The 2026 agent-protocol map: MCP, A2A, ACP and AP2 in plain English

The Model Context Protocol runs straight down, from a single agent to the tools and data it is allowed to touch. It is an open protocol that standardizes how LLM applications integrate with external data sources and tools. The current authoritative specification is dated 2025-06-18, uses JSON-RPC 2.0, and defines three roles: Hosts (the LLM applications that initiate connections), Clients (the connectors that live inside the host), and Servers (which supply context and capabilities). The design borrows from the Language Server Protocol, the contract that let one editor talk to many language back-ends without a custom integration each time.

Of the four, MCP is the layer that has most clearly arrived. By 2026 it shows roughly 97 million monthly SDK downloads and more than 9,400 public servers in its registry. In Origin Pi's State of AI research (May 2026), 78 percent of enterprise AI teams reported at least one MCP-backed agent in production as of April 2026, and 67 percent of CTOs named it their default agent-integration standard. It also left any single owner behind.

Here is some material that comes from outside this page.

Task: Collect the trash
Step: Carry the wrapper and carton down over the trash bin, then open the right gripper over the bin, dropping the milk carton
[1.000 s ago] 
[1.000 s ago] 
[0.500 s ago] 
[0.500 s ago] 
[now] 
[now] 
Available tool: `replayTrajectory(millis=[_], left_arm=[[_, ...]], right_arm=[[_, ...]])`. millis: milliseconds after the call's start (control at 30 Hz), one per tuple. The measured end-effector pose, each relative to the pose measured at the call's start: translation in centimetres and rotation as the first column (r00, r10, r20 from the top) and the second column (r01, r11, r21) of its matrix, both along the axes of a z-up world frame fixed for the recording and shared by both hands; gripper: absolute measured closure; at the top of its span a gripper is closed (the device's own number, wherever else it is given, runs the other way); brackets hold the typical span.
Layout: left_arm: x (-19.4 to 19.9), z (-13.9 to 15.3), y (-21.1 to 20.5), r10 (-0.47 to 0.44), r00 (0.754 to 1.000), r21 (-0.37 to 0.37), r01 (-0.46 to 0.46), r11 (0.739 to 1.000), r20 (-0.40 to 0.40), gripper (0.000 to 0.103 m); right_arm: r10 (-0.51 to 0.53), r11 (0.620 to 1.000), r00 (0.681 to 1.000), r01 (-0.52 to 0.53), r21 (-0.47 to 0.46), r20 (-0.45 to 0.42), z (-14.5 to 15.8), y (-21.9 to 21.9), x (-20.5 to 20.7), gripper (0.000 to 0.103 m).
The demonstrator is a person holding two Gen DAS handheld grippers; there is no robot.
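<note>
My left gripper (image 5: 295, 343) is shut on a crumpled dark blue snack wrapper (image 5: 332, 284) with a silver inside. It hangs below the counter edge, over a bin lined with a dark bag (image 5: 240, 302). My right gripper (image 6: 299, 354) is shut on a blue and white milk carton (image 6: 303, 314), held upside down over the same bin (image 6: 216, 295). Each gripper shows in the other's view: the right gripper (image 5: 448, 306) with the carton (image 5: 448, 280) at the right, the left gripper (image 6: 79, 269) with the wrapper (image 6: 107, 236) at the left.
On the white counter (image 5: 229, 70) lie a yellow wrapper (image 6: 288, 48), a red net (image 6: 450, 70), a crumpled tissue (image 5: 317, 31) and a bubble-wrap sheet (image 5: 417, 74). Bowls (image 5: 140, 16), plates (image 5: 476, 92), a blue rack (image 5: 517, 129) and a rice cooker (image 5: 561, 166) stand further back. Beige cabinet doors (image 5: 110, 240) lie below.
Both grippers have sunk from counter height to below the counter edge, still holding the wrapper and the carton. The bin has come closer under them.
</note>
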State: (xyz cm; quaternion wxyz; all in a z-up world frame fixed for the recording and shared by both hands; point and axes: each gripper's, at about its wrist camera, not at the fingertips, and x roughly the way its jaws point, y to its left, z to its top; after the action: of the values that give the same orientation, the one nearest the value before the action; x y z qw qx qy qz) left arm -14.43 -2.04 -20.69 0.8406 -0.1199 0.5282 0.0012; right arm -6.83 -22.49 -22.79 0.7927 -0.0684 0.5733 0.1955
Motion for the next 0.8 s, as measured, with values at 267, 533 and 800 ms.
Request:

Anthropic donated MCP to the Linux Foundation-housed Agentic AI Foundation in December 2025, with Block and OpenAI as co-donors. When the company that built a protocol hands it to a neutral foundation, that is usually the moment a layer stops being a product and becomes infrastructure.

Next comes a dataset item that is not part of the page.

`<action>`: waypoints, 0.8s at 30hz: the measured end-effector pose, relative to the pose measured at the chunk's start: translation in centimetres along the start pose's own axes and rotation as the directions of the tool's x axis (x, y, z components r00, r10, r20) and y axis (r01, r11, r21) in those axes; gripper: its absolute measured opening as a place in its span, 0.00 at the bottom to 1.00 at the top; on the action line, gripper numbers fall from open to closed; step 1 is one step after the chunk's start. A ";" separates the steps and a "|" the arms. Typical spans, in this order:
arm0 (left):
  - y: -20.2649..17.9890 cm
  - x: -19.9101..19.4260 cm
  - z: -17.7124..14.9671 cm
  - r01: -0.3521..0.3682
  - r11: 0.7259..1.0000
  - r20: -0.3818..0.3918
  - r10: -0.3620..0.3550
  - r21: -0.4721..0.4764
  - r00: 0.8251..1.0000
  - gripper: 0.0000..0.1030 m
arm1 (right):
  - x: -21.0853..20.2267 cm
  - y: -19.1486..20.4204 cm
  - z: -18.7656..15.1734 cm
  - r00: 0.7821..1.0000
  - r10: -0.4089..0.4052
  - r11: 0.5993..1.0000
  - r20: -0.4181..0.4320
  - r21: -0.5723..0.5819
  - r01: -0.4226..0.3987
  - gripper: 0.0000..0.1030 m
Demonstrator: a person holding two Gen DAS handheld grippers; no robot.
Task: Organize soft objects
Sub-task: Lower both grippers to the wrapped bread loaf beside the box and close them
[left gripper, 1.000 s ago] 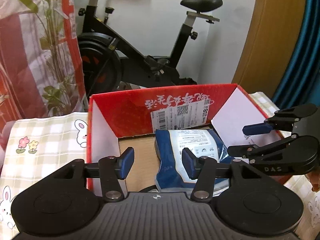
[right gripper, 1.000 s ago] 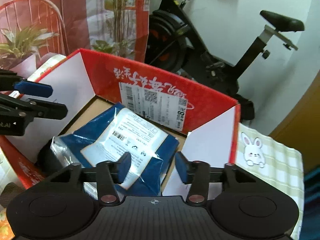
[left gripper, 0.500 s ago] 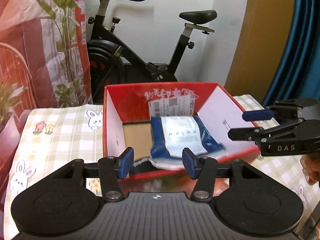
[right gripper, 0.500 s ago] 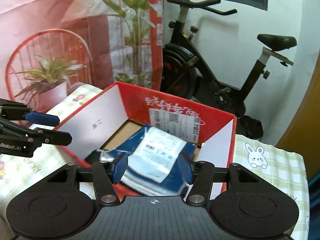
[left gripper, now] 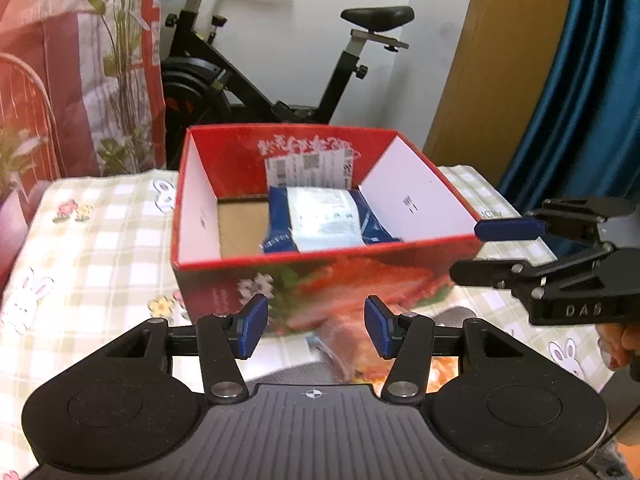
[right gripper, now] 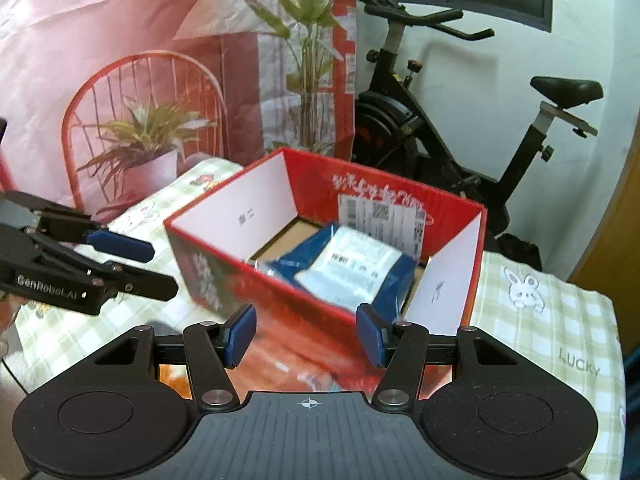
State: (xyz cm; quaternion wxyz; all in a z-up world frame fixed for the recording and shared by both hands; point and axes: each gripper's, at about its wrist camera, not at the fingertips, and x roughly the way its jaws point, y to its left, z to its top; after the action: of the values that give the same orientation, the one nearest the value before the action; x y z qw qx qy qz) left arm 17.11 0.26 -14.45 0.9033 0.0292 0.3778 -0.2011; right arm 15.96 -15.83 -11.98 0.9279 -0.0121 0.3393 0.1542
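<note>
A soft blue plastic-wrapped packet (left gripper: 320, 220) lies in the red box (left gripper: 320, 276), likely light, slippery, best pinched at an edge; left hand-held gripper (left gripper: 312, 330) and right hand-held gripper (right gripper: 306, 334) both gape empty.

The left hand-held gripper (left gripper: 314, 327) has its jaws apart with nothing between them. The right hand-held gripper (right gripper: 306, 335) is also parted and empty, both tilted downward.

A black exercise bike (left gripper: 256, 60) stands against the white wall (left gripper: 304, 20) at upper centre. A red printed curtain (left gripper: 60, 60) with plant motifs hangs at the left, a wooden door panel (left gripper: 500, 80) and blue curtain (left gripper: 592, 92) at the right. The table (left gripper: 92, 240) wears a checked bunny cloth
</note>
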 end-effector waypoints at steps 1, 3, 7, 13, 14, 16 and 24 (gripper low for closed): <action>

If MCP is vertical, A2A (Agent2Agent) is horizontal. It is an open standard for communication and collaboration between AI agents owned by different parties. Google built it first, then donated it to the Linux Foundation. It is now steered by a Technical Steering Committee with representatives from AWS, Cisco, Google, IBM Research, Microsoft, Salesforce, SAP, and ServiceNow. That committee roster matters more than any feature list, because it is the same consolidation pattern as MCP: single-vendor origin, neutral governance, major platforms sitting at the same table instead of shipping rival forks.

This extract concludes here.